Il a souligné l'importance d'organiser une primaire rassemblant l'ensemble de la droite, émettant des doutes sur la stratégie de son leader Bruno Retailleau, qui s'avance déjà pour la présidentielle. «LR ce n’est plus l’époque de l’UMP d’avant», a-t-il déclaré, ajoutant que la priorité de son parti devait être le rassemblement plutôt que la désignation d'un candidat isolé.
Wauquiez a averti que si plusieurs candidats de droite se présentaient au premier tour, «il n’y en aura aucun au second.»
Parallèlement, Sébastien Lecornu, ministre et novice en gestion politique, prévoit de revenir au Parlement en abordant des questions concrètes liées aux préoccupations des citoyens. Selon un conseiller, il aspire à devenir «premier ministre utile» après une campagne municipale peu réactive, où son parti n’a pas brillé.

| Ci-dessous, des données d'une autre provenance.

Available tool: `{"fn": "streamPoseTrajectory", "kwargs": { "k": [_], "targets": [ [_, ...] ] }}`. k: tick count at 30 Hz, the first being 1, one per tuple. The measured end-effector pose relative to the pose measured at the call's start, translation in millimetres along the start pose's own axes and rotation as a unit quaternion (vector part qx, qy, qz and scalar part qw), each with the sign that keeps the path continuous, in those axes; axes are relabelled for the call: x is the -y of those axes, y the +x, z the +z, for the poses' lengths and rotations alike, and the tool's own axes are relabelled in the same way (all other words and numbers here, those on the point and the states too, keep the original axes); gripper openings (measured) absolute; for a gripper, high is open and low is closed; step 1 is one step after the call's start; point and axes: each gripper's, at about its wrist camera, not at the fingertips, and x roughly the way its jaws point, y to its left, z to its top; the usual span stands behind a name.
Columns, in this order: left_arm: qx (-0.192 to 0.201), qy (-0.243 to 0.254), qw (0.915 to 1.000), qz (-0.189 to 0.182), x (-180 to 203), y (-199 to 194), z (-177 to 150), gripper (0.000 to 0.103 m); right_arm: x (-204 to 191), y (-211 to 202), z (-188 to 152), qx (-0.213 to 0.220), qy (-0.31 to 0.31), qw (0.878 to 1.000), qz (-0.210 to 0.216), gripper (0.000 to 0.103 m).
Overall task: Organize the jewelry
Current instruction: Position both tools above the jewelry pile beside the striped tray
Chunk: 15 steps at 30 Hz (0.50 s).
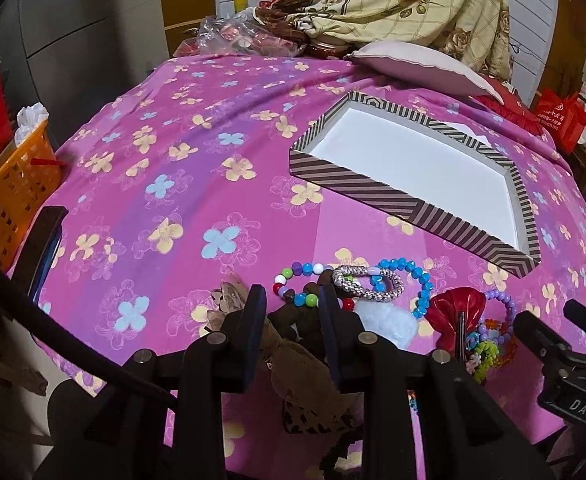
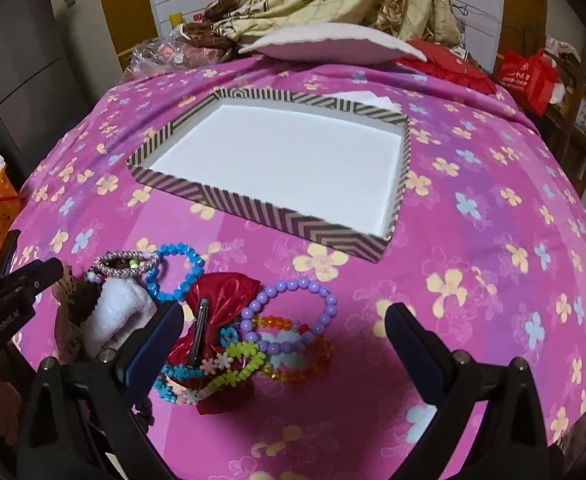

Au sein de l’Assemblée nationale, il sacrifiera son temps à vivre des urgences, notamment la flambée des prix des carburants et la réponse au conflit au Moyen-Orient. «Nous devons prendre soin du quotidien des Français», a-t-il fait savoir.
De son côté, Yaël Braun-Pivet, présidente de l'Assemblée nationale, a suggéré d'élargir «le périmètre du candidat commun» vers la sociale-démocratie, position qu'elle a exprimée sur BFM TV. Elle a également mentionné la nécessité d’inclure des figures influentes comme Édouard Philippe et Olivier Faure dans cet éventuel rassemblement.
Jusqu'à présent, la droite a su tirer parti de certaines régions, comme Clermont-Ferrand, où Julien Bony, récemment élu maire, s'est engagé à lutter contre l’insécurité, un enjeu central pour les électeurs. «Il y avait une attente très forte», a-t-il souligné.
Dans le même temps, François Hollande, ancien président, a promis aux Français un «candidat réformiste» de gauche en 2027, malgré l'incertitude quant à sa propre candidature. Son scepticisme vis-à-vis des primaires a suscité des débats au sein de son parti, tandis que d'autres figures politiques s'alignent pour une compétition plus fonctionnelle, garantissant que leurs voix se feront entendre.
Au final, alors que chaque groupe politique examine les résultats du scrutin municipal, les prochaines étapes politiques s’annoncent cruciales pour l'échiquier des élections de 2027. Le Figaro se penche sur les implications de ces résultats avec une analyse détaillée.